EXERCISE DETAILS >>
In the entries below, the lines from the one with "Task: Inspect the" through the one with "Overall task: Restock" are to be copied exactly; both ends count.

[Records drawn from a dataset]
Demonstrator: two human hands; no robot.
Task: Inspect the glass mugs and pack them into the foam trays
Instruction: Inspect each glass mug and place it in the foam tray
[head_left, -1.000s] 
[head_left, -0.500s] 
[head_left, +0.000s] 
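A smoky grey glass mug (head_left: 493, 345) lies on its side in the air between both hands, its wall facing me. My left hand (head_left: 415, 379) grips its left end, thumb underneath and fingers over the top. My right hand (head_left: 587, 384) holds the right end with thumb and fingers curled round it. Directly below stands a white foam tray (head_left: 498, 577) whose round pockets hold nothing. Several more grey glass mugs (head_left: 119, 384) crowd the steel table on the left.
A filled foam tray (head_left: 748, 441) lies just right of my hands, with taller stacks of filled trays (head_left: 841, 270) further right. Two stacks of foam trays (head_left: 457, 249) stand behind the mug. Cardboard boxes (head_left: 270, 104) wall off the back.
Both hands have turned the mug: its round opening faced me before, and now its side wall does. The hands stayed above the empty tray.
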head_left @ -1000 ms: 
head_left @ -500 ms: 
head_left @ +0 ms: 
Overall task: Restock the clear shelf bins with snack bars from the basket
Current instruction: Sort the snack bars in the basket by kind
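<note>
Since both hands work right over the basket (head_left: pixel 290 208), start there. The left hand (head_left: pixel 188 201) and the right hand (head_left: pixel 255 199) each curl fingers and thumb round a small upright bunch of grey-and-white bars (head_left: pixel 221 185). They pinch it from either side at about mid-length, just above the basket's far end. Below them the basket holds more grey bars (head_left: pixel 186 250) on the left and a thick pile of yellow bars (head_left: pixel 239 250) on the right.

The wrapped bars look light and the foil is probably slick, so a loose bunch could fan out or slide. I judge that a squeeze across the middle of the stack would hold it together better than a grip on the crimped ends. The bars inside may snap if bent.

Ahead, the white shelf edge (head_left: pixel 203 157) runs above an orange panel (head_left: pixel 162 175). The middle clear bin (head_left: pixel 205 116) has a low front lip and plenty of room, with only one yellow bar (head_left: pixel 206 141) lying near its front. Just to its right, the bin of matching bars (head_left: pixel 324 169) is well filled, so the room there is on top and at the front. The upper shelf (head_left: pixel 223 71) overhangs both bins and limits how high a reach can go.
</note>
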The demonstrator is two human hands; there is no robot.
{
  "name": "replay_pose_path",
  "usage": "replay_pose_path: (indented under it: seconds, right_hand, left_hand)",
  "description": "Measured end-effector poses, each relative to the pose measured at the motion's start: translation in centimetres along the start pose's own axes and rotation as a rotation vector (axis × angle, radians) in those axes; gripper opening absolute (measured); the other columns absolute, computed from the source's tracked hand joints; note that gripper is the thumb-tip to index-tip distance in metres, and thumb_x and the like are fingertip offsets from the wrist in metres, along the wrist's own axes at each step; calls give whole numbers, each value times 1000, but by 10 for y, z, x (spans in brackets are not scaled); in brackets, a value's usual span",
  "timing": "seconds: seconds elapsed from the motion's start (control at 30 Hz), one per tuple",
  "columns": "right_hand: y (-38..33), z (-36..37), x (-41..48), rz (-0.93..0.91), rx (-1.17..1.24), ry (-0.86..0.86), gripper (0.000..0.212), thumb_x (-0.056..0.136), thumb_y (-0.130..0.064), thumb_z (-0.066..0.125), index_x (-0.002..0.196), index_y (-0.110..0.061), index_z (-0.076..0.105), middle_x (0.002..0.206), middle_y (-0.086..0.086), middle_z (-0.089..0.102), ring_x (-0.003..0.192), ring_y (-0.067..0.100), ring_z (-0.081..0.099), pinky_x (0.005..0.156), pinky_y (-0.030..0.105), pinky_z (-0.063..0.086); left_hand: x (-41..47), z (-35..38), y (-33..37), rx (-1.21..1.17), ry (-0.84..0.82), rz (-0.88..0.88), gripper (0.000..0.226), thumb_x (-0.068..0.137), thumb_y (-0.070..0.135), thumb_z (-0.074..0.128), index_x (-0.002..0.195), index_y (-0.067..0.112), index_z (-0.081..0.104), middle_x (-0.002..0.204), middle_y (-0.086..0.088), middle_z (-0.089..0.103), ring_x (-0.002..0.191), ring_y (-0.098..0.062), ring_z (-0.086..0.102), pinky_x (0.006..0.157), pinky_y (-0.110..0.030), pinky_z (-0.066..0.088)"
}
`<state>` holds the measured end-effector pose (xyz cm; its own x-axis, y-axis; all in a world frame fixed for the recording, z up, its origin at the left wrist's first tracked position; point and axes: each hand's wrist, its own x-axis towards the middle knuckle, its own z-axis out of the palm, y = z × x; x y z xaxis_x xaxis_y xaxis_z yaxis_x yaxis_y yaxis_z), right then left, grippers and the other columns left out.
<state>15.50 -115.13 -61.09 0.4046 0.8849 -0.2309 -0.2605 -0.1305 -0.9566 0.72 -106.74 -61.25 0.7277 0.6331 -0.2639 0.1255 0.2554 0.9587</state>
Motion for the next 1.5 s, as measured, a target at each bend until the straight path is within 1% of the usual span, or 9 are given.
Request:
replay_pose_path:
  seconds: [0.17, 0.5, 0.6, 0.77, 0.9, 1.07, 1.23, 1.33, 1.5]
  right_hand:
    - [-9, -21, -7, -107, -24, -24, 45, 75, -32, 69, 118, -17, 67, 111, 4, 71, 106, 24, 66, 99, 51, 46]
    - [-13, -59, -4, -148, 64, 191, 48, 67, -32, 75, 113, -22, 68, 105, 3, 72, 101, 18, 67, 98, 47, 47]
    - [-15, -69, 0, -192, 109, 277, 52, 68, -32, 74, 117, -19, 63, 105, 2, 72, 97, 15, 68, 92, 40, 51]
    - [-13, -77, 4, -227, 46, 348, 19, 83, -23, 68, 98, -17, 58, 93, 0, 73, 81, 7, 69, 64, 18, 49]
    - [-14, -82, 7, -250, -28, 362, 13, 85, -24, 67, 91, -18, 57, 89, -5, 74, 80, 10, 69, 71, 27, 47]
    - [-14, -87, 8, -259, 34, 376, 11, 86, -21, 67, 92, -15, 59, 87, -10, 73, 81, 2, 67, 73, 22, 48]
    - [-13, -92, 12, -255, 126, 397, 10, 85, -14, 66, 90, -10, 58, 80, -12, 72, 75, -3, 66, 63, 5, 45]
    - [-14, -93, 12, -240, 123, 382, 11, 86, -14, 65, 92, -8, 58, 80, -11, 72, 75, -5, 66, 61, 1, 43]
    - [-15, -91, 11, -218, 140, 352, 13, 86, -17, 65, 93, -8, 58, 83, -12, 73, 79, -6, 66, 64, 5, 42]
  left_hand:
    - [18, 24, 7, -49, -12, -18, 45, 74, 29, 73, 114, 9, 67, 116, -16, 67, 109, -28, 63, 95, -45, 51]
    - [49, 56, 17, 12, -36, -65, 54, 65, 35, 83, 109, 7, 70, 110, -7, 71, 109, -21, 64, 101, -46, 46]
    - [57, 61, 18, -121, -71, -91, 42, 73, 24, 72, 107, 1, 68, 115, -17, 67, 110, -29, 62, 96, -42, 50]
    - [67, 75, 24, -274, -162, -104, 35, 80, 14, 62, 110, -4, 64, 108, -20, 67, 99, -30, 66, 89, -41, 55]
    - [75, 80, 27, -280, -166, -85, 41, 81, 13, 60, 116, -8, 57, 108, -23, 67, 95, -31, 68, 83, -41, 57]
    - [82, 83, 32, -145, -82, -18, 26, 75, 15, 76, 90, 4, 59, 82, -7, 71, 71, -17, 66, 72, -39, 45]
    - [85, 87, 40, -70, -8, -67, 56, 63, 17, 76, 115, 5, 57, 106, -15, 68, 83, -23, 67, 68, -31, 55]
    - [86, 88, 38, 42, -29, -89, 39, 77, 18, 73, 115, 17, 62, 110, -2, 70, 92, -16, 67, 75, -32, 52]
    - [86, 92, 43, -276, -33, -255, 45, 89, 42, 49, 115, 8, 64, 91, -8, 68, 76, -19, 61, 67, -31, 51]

WRITTEN RESPONSE >>
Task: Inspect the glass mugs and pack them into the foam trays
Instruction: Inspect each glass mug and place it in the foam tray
[head_left, -1.000s] 
[head_left, -0.500s] 
[head_left, +0.000s] 
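A smoky grey glass mug (head_left: 493, 345) lies on its side in the air between both hands, its wall facing me. My left hand (head_left: 415, 379) grips its left end, thumb underneath and fingers over the top. My right hand (head_left: 587, 384) holds the right end with thumb and fingers curled round it. Directly below stands a white foam tray (head_left: 498, 577) whose round pockets hold nothing. Several more grey glass mugs (head_left: 119, 384) crowd the steel table on the left.
A filled foam tray (head_left: 748, 441) lies just right of my hands, with taller stacks of filled trays (head_left: 841, 270) further right. Two stacks of foam trays (head_left: 457, 249) stand behind the mug. Cardboard boxes (head_left: 270, 104) wall off the back.
Both hands have turned the mug: its round opening faced me before, and now its side wall does. The hands stayed above the empty tray.
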head_left @ -1000 ms: 
head_left @ -500 ms: 
head_left @ +0 ms: 
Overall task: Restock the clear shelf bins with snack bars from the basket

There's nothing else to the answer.